What to produce: Your answer should consist of the lines below that hold the word "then".

[Opening Data listing section]

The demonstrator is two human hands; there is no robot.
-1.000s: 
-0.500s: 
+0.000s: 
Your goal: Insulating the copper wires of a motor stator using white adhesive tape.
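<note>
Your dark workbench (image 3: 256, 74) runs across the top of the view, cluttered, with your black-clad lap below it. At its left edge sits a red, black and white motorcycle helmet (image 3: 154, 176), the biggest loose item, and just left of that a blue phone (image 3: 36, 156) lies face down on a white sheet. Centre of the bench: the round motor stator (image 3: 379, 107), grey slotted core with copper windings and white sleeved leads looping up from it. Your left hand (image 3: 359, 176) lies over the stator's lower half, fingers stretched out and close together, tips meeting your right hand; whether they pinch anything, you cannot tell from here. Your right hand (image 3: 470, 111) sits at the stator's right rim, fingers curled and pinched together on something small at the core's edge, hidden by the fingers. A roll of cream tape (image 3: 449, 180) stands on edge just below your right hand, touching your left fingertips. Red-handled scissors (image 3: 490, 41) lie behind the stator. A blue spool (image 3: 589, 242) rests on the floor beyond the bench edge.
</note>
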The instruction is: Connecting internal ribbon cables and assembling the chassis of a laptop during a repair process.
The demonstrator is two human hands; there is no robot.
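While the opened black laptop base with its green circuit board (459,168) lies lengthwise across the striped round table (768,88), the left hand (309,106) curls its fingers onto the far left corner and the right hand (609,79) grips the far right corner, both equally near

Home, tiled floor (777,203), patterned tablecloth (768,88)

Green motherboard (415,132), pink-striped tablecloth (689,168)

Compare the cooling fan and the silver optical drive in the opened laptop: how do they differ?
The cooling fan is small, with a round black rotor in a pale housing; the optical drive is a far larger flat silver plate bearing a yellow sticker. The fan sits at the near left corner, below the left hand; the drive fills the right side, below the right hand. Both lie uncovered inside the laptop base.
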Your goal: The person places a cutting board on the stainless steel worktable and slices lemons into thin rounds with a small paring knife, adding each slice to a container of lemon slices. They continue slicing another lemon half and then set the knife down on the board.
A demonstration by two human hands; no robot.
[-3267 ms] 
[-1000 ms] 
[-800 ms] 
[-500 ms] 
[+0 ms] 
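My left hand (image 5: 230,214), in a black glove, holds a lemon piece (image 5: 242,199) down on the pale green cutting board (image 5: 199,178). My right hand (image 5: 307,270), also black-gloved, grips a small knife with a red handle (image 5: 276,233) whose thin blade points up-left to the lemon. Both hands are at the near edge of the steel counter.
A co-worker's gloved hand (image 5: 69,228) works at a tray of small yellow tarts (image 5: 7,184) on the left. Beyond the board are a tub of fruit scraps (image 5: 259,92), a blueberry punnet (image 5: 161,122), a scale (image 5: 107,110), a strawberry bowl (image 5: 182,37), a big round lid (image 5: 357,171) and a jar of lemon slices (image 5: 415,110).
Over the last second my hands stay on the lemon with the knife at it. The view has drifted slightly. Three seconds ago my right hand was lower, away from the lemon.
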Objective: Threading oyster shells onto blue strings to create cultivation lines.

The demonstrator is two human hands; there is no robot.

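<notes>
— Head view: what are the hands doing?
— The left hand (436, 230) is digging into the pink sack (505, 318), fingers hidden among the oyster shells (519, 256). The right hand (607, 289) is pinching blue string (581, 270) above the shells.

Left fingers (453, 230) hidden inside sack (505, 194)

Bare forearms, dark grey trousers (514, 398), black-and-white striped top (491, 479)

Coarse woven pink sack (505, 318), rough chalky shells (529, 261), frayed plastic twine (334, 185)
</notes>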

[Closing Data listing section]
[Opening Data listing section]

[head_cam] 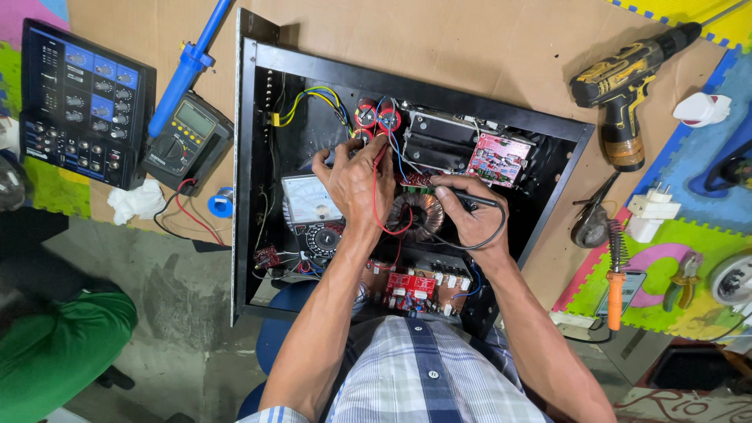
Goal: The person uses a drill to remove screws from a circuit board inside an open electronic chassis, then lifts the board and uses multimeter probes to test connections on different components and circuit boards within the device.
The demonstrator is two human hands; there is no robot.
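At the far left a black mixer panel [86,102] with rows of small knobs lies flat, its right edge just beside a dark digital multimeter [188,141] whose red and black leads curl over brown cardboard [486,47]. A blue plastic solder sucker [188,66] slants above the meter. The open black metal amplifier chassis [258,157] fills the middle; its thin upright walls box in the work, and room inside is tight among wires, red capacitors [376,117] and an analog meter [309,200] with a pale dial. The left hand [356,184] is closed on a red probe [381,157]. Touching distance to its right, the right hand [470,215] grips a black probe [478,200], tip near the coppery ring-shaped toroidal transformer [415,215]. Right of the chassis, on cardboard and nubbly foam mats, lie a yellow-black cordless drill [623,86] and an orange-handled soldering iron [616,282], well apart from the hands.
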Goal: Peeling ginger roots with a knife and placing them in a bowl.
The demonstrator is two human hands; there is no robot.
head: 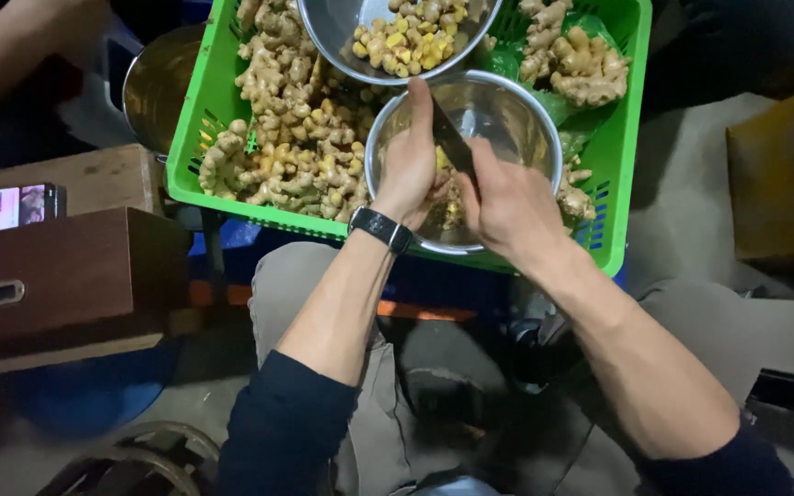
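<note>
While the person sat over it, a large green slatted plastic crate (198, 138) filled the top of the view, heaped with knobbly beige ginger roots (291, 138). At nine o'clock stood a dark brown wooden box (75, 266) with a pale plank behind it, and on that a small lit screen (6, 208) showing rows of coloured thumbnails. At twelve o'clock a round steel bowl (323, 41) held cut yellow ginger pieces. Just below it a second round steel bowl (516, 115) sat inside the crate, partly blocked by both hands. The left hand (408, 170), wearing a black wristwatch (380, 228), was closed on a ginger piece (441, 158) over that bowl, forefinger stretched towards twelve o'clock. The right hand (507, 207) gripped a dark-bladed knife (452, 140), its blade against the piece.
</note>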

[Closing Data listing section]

Result for this task:
Your goal: The person places a cutting board on the stainless steel worktable and slices lemons into thin rounds with a small paring knife, adding each slice to a container of lemon slices. They continue slicing another lemon half and then set the knife down on the board.
Goal: The person uses a drill to remove screws from a circuit board inside an open electronic chassis, then lifts the board and uses multimeter probes to test connections on different components and circuit boards within the device.

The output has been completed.